- **WORK INSTRUCTION**
So that nothing is lost, write out all the lines below exactly.

- **STORED DATA**
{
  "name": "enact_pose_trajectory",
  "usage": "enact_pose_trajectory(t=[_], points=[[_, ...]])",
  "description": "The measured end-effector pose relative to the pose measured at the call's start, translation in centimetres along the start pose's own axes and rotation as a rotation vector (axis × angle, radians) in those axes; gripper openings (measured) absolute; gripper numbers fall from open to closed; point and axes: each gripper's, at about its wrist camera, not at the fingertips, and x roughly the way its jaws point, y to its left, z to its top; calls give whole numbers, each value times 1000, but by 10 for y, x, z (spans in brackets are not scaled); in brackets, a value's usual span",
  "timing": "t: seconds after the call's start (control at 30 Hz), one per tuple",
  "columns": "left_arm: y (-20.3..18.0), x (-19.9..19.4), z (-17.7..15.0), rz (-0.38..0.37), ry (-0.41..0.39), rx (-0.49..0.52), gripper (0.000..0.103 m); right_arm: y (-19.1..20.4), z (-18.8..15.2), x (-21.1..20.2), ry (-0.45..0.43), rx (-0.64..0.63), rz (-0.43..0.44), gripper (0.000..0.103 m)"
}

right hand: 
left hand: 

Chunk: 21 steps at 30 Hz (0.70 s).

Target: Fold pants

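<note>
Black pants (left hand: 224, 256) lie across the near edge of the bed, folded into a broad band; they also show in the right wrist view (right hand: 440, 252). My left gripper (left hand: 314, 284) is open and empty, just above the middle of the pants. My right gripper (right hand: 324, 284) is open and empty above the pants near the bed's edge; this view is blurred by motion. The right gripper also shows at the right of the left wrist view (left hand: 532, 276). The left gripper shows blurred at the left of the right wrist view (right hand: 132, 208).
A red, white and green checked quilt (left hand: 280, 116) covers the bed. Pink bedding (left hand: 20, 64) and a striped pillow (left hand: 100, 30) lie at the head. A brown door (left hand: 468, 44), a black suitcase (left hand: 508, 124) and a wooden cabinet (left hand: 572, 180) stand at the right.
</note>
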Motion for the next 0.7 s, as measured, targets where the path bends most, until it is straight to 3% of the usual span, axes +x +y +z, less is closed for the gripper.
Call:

- **SOLUTION TO THIS EXERCISE**
{
  "name": "enact_pose_trajectory",
  "usage": "enact_pose_trajectory(t=[_], points=[[_, ...]])",
  "description": "The measured end-effector pose relative to the pose measured at the call's start, translation in centimetres along the start pose's own axes and rotation as a rotation vector (axis × angle, radians) in those axes; gripper openings (measured) absolute; gripper numbers fall from open to closed; point and axes: each gripper's, at about its wrist camera, not at the fingertips, and x roughly the way its jaws point, y to its left, z to its top; calls give whole numbers, each value times 1000, but by 10 for y, x, z (spans in brackets are not scaled); in brackets, a value's usual span",
  "timing": "t: seconds after the call's start (control at 30 Hz), one per tuple",
  "columns": "left_arm: y (-20.3..18.0), x (-19.9..19.4), z (-17.7..15.0), rz (-0.38..0.37), ry (-0.41..0.39), rx (-0.49..0.52), gripper (0.000..0.103 m); right_arm: y (-19.1..20.4), z (-18.8..15.2), x (-21.1..20.2), ry (-0.45..0.43), rx (-0.64..0.63), rz (-0.43..0.44), gripper (0.000..0.103 m)"
}

right hand: 
left hand: 

Chunk: 21 steps at 30 Hz (0.70 s).

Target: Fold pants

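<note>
Black pants (left hand: 224, 256) lie across the near edge of the bed, folded into a broad band; they also show in the right wrist view (right hand: 440, 252). My left gripper (left hand: 314, 284) is open and empty, just above the middle of the pants. My right gripper (right hand: 324, 284) is open and empty above the pants near the bed's edge; this view is blurred by motion. The right gripper also shows at the right of the left wrist view (left hand: 532, 276). The left gripper shows blurred at the left of the right wrist view (right hand: 132, 208).
A red, white and green checked quilt (left hand: 280, 116) covers the bed. Pink bedding (left hand: 20, 64) and a striped pillow (left hand: 100, 30) lie at the head. A brown door (left hand: 468, 44), a black suitcase (left hand: 508, 124) and a wooden cabinet (left hand: 572, 180) stand at the right.
</note>
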Motion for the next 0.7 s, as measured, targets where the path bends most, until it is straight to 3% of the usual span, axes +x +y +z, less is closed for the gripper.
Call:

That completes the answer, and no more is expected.